Get-MsolRoleMember -RoleObjectId ` (Get-MsolRole -RoleName "Helpdesk Administrator").ObjectId
To remove an user from a role, I can do the same as with adding a user to a role. The only difference would be that the Remove-MsolRoleMember cmdlet needs to be used. The parameters are the same.
A while ago my colleague Ronny de Jong did a blog post about a closer look at the user provisioning of Microsoft Intune. This is a very good read that describes the flow of the the user provisioning when using Microsoft Intune integrated with ConfigMgr. That post also shows how users are licensed in that scenario.
11 thoughts on “Manage Microsoft Intune users via PowerShell”
I would recommend adding to the prerequisites. The user will need first, the Microsoft Online Services Sign-In Assistant for IT Professionals, they will need to install the Azure Active Directory Module for Windows PowerShell. It might be easier to follow if you add those steps 🙂
Thanks for the feedback Stephen!
Hi Peter – nice article and I will be using some of this to prepare our enrolment of users for a deployment we’re doing. Do you know if there’s any work been done on migrating users/devices out of Airwatch and into Intune?
I’m not aware of anything specific in regards to migrating from AirWatch to Microsoft Intune. Right now I can’t say much more then that the users will have to re-enroll their device…
How to extend a subscription by powershell? what is the command?
To my knowledge you can’t extend subscriptions with PowerShell, at this moment.
Hi Peter, do you know a Workaround for Conditional Access to work with the Outlook app and an Exchange On-Premise in Hybrid Intune? Thanks
The Outlook app is not supported with conditional access, so I’m not sure what kind of workaround you’re looking for..

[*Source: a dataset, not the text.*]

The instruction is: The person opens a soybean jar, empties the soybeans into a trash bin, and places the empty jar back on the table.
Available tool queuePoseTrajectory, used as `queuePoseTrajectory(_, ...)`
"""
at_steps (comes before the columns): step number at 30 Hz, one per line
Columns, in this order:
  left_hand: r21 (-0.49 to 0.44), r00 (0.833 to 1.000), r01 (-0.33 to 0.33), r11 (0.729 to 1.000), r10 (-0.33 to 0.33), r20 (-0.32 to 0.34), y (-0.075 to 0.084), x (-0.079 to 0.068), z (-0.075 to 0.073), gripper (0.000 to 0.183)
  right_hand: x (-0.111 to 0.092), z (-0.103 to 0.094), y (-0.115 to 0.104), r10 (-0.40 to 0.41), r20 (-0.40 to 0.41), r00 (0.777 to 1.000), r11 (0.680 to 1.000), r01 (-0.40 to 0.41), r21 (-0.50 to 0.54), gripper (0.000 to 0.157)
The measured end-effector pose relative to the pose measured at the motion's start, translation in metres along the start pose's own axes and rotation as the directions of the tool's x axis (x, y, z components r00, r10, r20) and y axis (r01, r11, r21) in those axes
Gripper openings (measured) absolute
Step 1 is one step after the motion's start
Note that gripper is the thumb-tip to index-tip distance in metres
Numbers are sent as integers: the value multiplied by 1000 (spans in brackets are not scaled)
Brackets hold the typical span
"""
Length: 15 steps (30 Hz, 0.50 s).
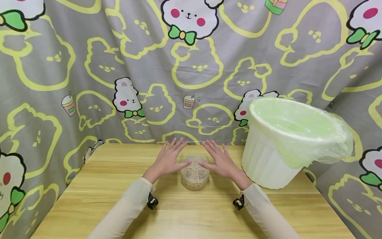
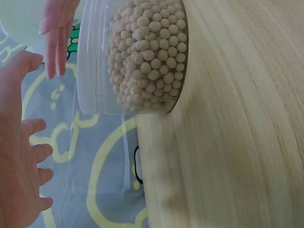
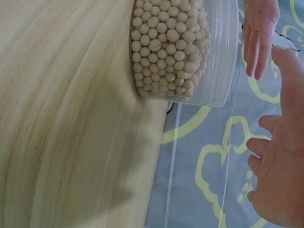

Hi Peter, thanks for your quick response. Perhaps my idea was Powershell – check if the device which wants ActiveSync is enrolled. But I guess this is not possible otherwise Conditional Access would be supported right? Or drop some reports via Powershell and find not enrolled devices. Thanks
Sorry, but at this moment there is no support for PowerShell and custom reports with Microsoft Intune.
i test cmdlet for role assignment “Helpdesk Administrator”, but it configure role in Azure AD and not in Intune console. there is a command that permit to add a service administration console account?